Em Curitiba, no carnaval, sai às ruas um anjo higienista. Bem-sucedido, quase ninguém o vê. Sua função é manter a cidade semivazia, impoluível, imune aos ventos de mudança. Trata-se, é claro, de um anjo avarento: só ele quer desfilar pelas avenidas, só ele pode flutuar por aí, trazendo às mãos não a espada ou a trombeta, mas uma vassourinha de piaçava, com que abre alas a si próprio.
Quem o viu, e foram poucos, o descreve de forma ambígua. Dizem que parece, sim, uma figura delirante de poder, alguém a ser temido, afinal é um anjo encorpado, só não se sabe de que tríade, ordem ou coro. Destituído de alegria real, apesar do aspecto momesco e da carantonha que ri, até lembra um querubim, embora pesado e envelhecido, um nenê que, ao se agigantar, perdeu o frescor e o futuro. Deve chorar, mas só no escuro de suas velhas fraldas, jamais em público.
Não é uma entidade fajuta. Dizem até que tem asinhas, e que em cada uma de suas penas um olho se entreabre para a luz, como na cauda dos pavões. Em cada olho, porém, se aloja um cisco que o confunde, e todos esses olhinhos, mais de mil, remelentos, veneram somente o anjo que os carrega e corrompe.
O anjo higienista é como aquelas senhoras de antigamente
Voeja, sôfrego; na verdade, saltita. Não se eleva muito ao desfilar, e assim vai varrendo praças e calçadões, esquinas e monumentos, ordenando que se lave e esfregue tudo em sua rota. Só que, uma vez limpas estas veredas de pedra e asfalto, o melhor será mantê-las assim, desinfetadas, desertas, seguras, comportadas. O anjo higienista é como aquelas senhoras de antigamente, que jamais descobriam a mobília adorada, cada móvel um fantasma solitário à espera de visitas que, ainda bem, nunca chegaram. Lá de fora é que vêm as sujeiras, elas sabem, o germe que contaminará o castelo.

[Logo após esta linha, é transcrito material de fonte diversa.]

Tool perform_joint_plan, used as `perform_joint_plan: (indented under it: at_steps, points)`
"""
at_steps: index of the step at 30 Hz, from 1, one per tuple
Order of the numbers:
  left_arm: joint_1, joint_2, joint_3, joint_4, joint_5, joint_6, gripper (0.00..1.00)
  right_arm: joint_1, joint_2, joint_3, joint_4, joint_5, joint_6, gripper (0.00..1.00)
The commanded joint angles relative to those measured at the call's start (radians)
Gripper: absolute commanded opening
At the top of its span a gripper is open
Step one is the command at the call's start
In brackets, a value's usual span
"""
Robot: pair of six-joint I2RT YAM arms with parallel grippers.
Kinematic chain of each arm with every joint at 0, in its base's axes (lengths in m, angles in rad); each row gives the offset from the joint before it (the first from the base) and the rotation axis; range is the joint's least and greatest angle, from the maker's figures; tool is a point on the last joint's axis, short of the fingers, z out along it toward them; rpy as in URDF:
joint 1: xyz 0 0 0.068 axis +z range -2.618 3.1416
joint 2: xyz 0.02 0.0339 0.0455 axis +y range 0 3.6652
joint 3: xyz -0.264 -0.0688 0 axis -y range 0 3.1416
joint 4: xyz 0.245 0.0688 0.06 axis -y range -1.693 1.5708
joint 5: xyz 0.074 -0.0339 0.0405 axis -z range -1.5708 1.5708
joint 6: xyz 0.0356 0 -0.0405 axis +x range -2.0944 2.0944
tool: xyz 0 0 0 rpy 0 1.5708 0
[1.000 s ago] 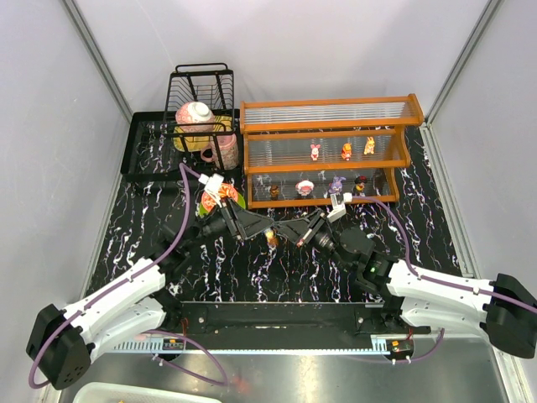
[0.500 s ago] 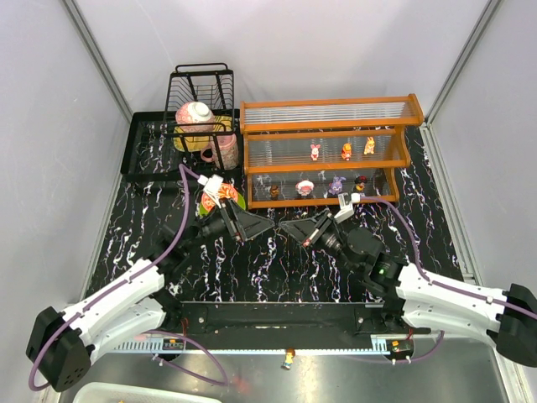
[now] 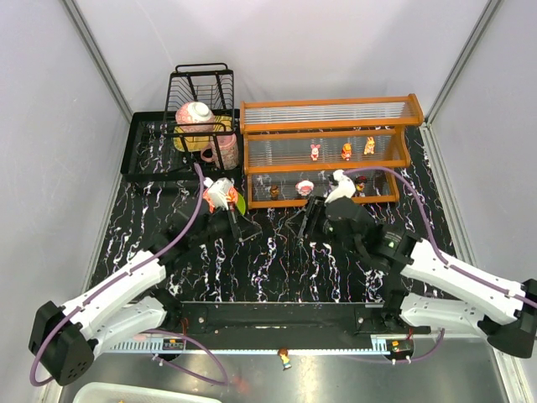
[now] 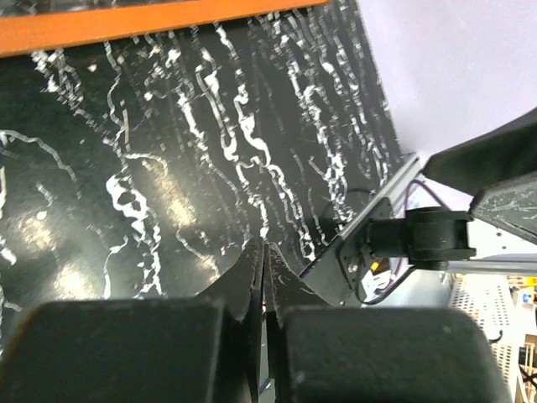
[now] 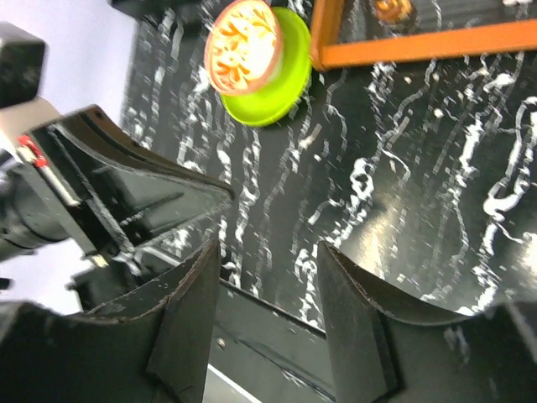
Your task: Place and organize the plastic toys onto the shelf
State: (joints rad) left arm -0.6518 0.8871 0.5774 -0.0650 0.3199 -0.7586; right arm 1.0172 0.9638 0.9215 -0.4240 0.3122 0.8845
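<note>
While hovering low over black marbled table (image 3: 138, 201), pinched fully closed, fingers flat together, nothing between: left gripper (image 4: 263, 252). Just across from it, right gripper (image 5: 267, 252), jaws parted to a middling gap, empty, only tabletop showing through. At back right, shelf (image 3: 327, 105). Of plastic toys: pink (image 3: 315, 151), orange (image 3: 346, 151), yellow (image 3: 369, 145) upright on middle tier; dark one (image 3: 274, 191) and red-white one (image 3: 304, 187) on bottom tier, more there partly hidden behind right wrist. Off table, stray figurine (image 3: 285, 359) on grey strip in front of arm bases. Beside left wrist, red patterned bowl (image 5: 243, 35) on green plate (image 5: 281, 88); behind, black wire rack (image 3: 201, 88).
</note>
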Motion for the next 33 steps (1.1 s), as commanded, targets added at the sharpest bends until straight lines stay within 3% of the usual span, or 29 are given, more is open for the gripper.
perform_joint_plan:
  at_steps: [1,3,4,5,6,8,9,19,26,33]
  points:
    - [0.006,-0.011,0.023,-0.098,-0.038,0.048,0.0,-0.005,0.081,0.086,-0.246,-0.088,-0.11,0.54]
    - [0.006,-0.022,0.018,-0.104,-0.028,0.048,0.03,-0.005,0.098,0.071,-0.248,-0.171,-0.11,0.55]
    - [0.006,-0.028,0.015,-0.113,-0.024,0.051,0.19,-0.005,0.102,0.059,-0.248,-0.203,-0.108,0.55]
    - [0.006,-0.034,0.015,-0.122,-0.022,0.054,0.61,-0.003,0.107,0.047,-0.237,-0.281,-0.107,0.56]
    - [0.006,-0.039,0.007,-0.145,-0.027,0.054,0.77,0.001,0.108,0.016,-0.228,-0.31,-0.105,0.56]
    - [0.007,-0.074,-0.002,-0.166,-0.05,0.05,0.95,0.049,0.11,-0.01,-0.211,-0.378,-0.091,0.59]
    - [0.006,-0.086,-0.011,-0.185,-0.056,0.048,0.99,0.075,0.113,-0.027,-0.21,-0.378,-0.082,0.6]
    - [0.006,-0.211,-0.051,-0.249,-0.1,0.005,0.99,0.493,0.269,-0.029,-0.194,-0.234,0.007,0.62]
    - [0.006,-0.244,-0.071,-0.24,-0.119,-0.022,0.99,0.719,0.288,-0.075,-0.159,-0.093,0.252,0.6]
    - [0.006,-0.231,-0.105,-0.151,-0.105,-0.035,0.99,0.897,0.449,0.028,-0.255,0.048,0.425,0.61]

É isso, o anjo não quer ninguém bagunçando a casa. Se as ruas foram limpas, que ninguém mais as conspurque, que emporcalhem seus próprios lençóis. Nada supera a pureza de um chão onde ninguém pisa, deita, dança, pira, dorme, acorda vivo.
É por esse nível de assepsia que o anjo se exalta, e percorre o ermo dessas valas, impondo aos foliões que encontra uma mesma máscara ancestral, étnica, de ascetismo e polidez. O silêncio é para todos, a democracia floresce no silêncio, e todos precisam se calar, sem exceção, do filho da escrava ao primogênito do faraó, dos guapecas nos terminais de ônibus aos cabritos cujo sangue tingirá a porta de nossos clubes e salões, e em ponto algum desta aldeia deverá se ouvir o ronco de uma cuíca, o gemido de um zumbi, o protesto de seus encarcerados. Se no Egito houve clamor, em Curitiba haverá, no máximo, borborigmos.
Hoje tudo acaba. É hoje o fim das festas que mais uma vez se frustram. À noite, o anjo estará sujo e exausto, as roupas e unhas imundas, pois mais uma vez esqueceu de se limpar, cego para o desasseio de sua triste presença. Na hora de ir embora, pelos ares, esquecerá inclusive que tem asinhas, obcecado pela mística do cargo que lhe coube, e por isso montará a vassoura que tanto ama. Com o cabo entre as coxas, ascenderá aos céus, não sem alguma dificuldade. Mas, se olharmos para cima, tudo que veremos, contra os relâmpagos, será a silhueta de uma bruxa caricata.